• _WHAT YOU WILL DO_
From the data below, repeat exactly the lines from the line with "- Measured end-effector" to the line with "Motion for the", both included.

[Start of section]

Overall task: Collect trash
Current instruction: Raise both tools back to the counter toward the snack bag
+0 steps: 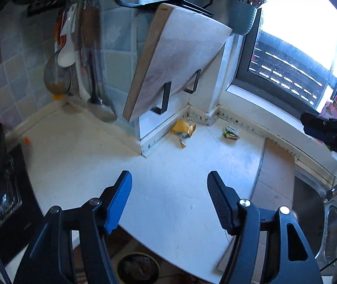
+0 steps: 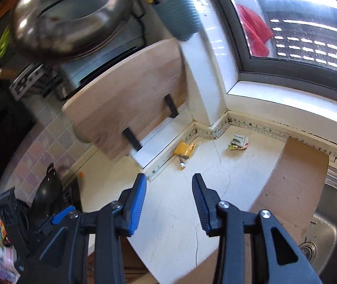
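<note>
A crumpled yellow wrapper [image 1: 183, 130] lies on the white countertop [image 1: 168, 184] just below the leaning wooden cutting board [image 1: 175, 59]; a small creased packet [image 1: 231, 133] lies near it. Left gripper [image 1: 169, 187] and right gripper [image 2: 169, 189] hang with ribbed jaws apart, empty.

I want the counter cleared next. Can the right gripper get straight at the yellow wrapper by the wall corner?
Probably yes. The right gripper is open and empty, and bare countertop lies between it and the yellow wrapper. The cutting board hangs above and left, so approach low.
</note>
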`<state>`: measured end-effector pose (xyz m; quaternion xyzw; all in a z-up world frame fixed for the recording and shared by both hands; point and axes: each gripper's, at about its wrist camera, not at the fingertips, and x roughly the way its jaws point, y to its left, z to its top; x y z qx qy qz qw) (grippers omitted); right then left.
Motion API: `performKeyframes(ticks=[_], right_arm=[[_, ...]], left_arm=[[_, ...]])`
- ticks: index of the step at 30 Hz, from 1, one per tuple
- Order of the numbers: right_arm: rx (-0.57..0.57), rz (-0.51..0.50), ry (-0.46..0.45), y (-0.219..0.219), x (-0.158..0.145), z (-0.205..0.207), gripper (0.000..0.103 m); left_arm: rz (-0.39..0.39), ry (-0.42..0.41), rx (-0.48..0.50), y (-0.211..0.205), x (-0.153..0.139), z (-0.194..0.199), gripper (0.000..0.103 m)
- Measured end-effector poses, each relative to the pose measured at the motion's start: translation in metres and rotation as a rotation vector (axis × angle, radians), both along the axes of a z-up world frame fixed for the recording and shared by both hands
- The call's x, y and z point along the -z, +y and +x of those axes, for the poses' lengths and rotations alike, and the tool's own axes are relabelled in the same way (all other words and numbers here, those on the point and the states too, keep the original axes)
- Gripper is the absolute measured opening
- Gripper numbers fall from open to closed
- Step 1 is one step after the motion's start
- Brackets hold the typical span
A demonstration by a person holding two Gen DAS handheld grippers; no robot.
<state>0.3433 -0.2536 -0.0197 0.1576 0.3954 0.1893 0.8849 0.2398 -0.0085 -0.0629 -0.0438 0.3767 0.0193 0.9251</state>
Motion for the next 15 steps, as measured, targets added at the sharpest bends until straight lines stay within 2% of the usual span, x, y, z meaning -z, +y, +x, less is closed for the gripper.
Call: performKeyframes(ticks=[3,6,15], right_arm=[[0.032,0.035,0.033,-0.014,0.009,0.033,0.041],[0.086,0.048,0.065,-0.025,0.022,0.068,0.051],[0.199,0.049,0.224,-0.048,0.105,0.155,0.052]], left_arm=[[0.032,0.011,0.001,-0.006,0.006,0.027,0.065],[0.049,0.038,0.001,-0.011,0.018,0.056,0.066],[0.102,0.110,0.031,-0.045,0.074,0.135,0.068]])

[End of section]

• _SOLUTION_
- Measured end-effector poses, each relative to the pose measured at the motion's start: translation in metres and rotation as a rotation vector (axis × angle, radians), both along the axes of a z-up world frame fixed for the recording and shared by both hands
- The call's x, y and z point along the -z, +y and +x of those axes, for the poses' lengths and rotations alike, and the tool's own axes are relabelled in the same way (all other words and numbers here, those on the point and the states too, keep the original axes)
- Gripper is the absolute measured opening
- Gripper numbers fall from open to closed
- Step 1 is one step after the motion's start
- Brackets hold the typical span
A demonstration by a person holding two Gen DAS handheld grippers; no robot.
<state>0.3433 -0.2536 -0.0197 0.1576 0.3954 0.1893 0.8849 0.2398 -0.0085 -0.0629 -0.0438 0.3767 0.0193 0.9251</state>
Motion for the next 15 steps, as measured, targets added at the sharpest bends until straight lines stay within 2% of the usual span, x, y, z meaning -z, +y, +x, less is closed for the gripper.

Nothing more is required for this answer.